Depois que Elena foi embora, meus pais foram para o quarto e deixaram toda a louça para mim.  Lavei, sequei e guardei tudo. Ainda estava irritado com meu pai e com Elena, mesmo sabendo que ela não tinha culpa de nada, não conseguia deixar de sentir raiva dela. Sabia que estava escolhendo um alvo fácil para descontar minhas frustrações e ignorar a verdadeira causa. Porém, está sendo muito difícil aceitar que uma desconhecida teve tudo que sempre desejei do meu pai, que eu, filho dele, não conheço nada dele.

Porra, eu não sabia que ele tinha tanto apego e histórias sobre as tatuagens.

Como podemos ser tão afastados um do outro ao ponto de eu não conhecer os eventos marcantes de sua vida que o levaram a eternizar na pele as memórias. Dezessete anos morando com meu pai e só descobri sobre as tatuagens por causa de Elena, como pode a minha mãe nunca ter tocado nesse assunto. Me sinto como um impostor dentro da minha própria casa.  

Pego o caderno de desenho e arranco o desenho da cobra, minha vontade é de rasgar em mil pedaços, botar fogo no papel e depois jogar as cinzas no lixo. Contudo, fazer isso seria muita estupidez, por isso guardo o desenho dentro do caderno e vou tomar banho.

A água quente escorre pela minha cabeça e desce pelas minhas costas, relaxando os músculos resetados e doloridos por causa da tensão. A água leva quase toda a raiva que senti pela noite, com a mente limpa percebo que fui rude com minha mãe e Elena sem motivo, ambas só queriam me ajudar e eu fui um babaca às tratando mal.

Desligo o registro e começo a me secar. Com a toalha em volta da cintura saio do banheiro e dou de cara com meu pai, sentado na minha cama e olhando meu caderno de desenhos. Minha primeira reação é paralisar, estranhar tê-lo no meu quarto e segunda é querer tirar o caderno de suas mãos, mas não faço. Fico parado, encostado na porta do banheiro, sem saber o que fazer. Pego uma boxer azul marinho e uma calça de moletom no guarda-roupa e volto para o banheiro. Enrolo o máximo possível, depois de visto, com os dentes escovados e o cabelo penteado, saio do banheiro.

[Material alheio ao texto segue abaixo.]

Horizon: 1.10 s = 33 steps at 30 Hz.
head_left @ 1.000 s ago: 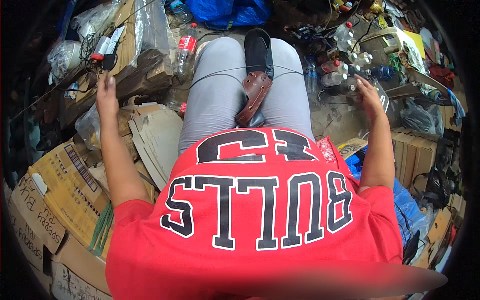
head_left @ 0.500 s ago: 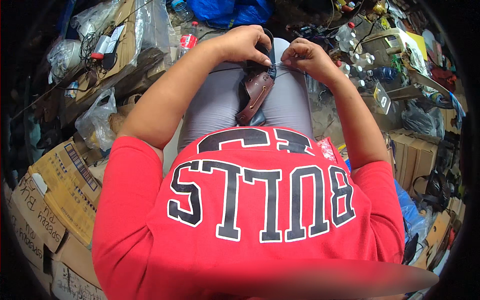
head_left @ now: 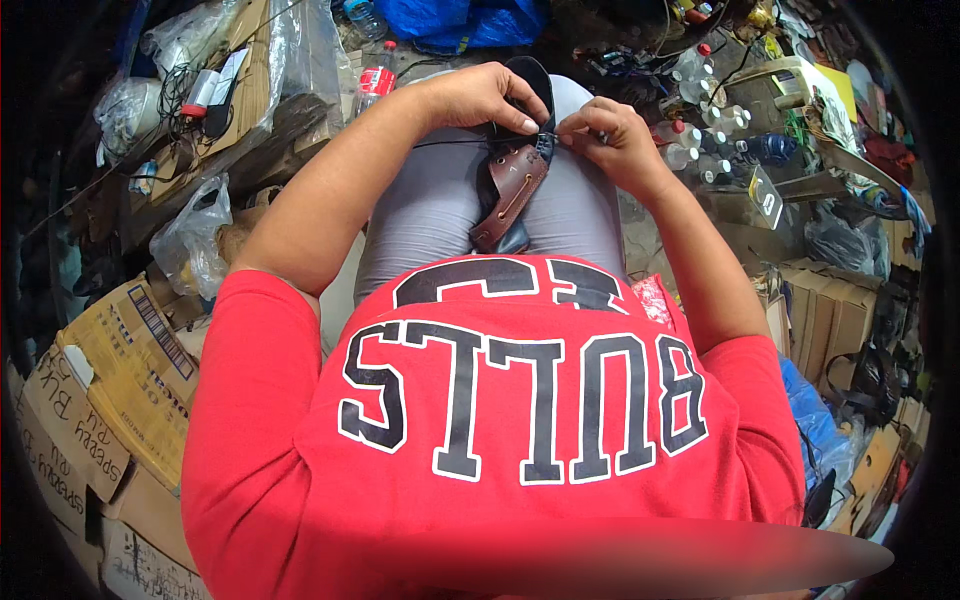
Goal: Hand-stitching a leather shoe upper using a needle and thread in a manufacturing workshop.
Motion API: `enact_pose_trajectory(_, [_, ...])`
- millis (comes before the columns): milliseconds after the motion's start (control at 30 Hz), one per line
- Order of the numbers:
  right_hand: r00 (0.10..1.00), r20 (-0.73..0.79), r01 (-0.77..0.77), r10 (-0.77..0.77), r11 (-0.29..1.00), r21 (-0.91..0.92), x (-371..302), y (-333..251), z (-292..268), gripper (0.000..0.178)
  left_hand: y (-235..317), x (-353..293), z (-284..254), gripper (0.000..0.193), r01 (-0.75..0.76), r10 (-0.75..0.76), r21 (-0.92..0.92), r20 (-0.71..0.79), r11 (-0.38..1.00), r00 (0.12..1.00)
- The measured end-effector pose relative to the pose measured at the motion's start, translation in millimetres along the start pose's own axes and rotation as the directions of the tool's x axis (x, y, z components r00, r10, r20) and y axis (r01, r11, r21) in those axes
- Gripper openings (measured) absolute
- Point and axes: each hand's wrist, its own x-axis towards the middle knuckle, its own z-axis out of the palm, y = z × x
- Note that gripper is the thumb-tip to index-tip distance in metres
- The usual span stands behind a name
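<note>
A brown leather shoe (head_left: 515,185) with lacing along its side and a black front part lies lengthwise between my thighs. My left hand (head_left: 497,98) is closed on the black part, thumb and forefinger pinching near its edge. On the other side of that edge is my right hand (head_left: 610,137), its fingers pinched together and their tips close against the shoe. A small dark bit shows under those fingers; what they hold is too small to make out. A dark thread (head_left: 445,143) runs from the shoe leftward across my grey trouser leg.
A bottle with a red label (head_left: 376,80) stands beyond my left forearm. Several empty plastic bottles (head_left: 690,150) lie to the right, near a cluttered low stand (head_left: 800,85). Cardboard boxes (head_left: 130,370) fill the left, and a blue plastic sheet (head_left: 450,25) lies ahead.
My right hand has dropped slightly, its fingertips now closer to the shoe edge. My left hand has shifted slightly down, uncovering more of the black part. The shoe stays between my thighs.
</note>
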Motion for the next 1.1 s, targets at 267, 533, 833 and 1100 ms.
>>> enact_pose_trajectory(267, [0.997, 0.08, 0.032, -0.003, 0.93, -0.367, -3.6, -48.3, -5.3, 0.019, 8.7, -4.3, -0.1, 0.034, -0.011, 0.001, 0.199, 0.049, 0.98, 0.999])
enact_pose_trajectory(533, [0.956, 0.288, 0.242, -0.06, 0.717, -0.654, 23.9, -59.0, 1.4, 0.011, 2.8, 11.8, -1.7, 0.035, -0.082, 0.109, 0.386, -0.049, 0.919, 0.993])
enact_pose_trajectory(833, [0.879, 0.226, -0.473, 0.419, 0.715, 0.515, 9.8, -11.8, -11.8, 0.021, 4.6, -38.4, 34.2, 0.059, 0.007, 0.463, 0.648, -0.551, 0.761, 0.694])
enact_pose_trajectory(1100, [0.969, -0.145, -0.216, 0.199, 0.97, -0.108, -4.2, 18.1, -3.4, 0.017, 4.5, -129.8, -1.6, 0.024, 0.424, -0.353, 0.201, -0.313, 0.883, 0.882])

Sento na cama, ao lado do meu pai, ficamos um silêncio desconfortável. Ele deixa o caderno de lado e volta-se para mim. Espero ele dizer alguma coisa, mas as palavras não saem, então ficamos os dois sentados um do lado do outro. Ele se levanta e vai em direção da porta, sufoco o sentimento de decepção.

— Fico feliz que esteja melhorando em física e agradeça Elena mais uma vez pela disponibilidade dela, por mim.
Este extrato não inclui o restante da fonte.